Closed mainej closed 2 years ago
Hey @mainej thanks for all these discussion and code!
I have read all your discussion with @ingesolvoll in the glimt project, and I think the problem statement is fair enough: the current implementation of the re-frame integration makes it difficult to reuse the same machine to manage multiple states stored in different locations of the app-db, even though they share exactly the same machine definition.
In some OOP analogy, it's just like instead of being able to create multiple objects of from the same class definition, the class has to be redefined for each object.
I noticed a mismatch between the version of malli used in project.clj compared to the one in deps.edn. I think that will cause problems with the next release of clj-statecharts. I'd be happy to help figure out how to make that more maintainable, but that belongs in a separate Issue.

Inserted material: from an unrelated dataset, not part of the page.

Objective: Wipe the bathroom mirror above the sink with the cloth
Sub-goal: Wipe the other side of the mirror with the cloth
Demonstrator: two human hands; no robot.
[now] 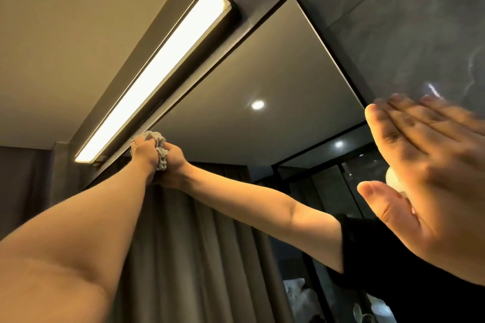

I'm not sure what you see, but in both of the files the malli version is 0.6.1
I have think through this for quite some time (I read the whole thing yesterday, but only have time to reply to you guys today), and tbh I think the patch is overly complex. The thing that we want to fix is we have to create multiple machines and multiple re-frame event handlers for the same use case again and again. Because we basically binds one pair of event handlers (init + transition) to one path in app-db.
So what about instead of passing in a hard-coded path
in fsm.rf/integrate
, we do not provide the path
during the call to integrate
, and only later pass the path
as a param of the init and transition events? This takes basically the same approach as your current code, but is way more easier to apply to the current implementation IMHO.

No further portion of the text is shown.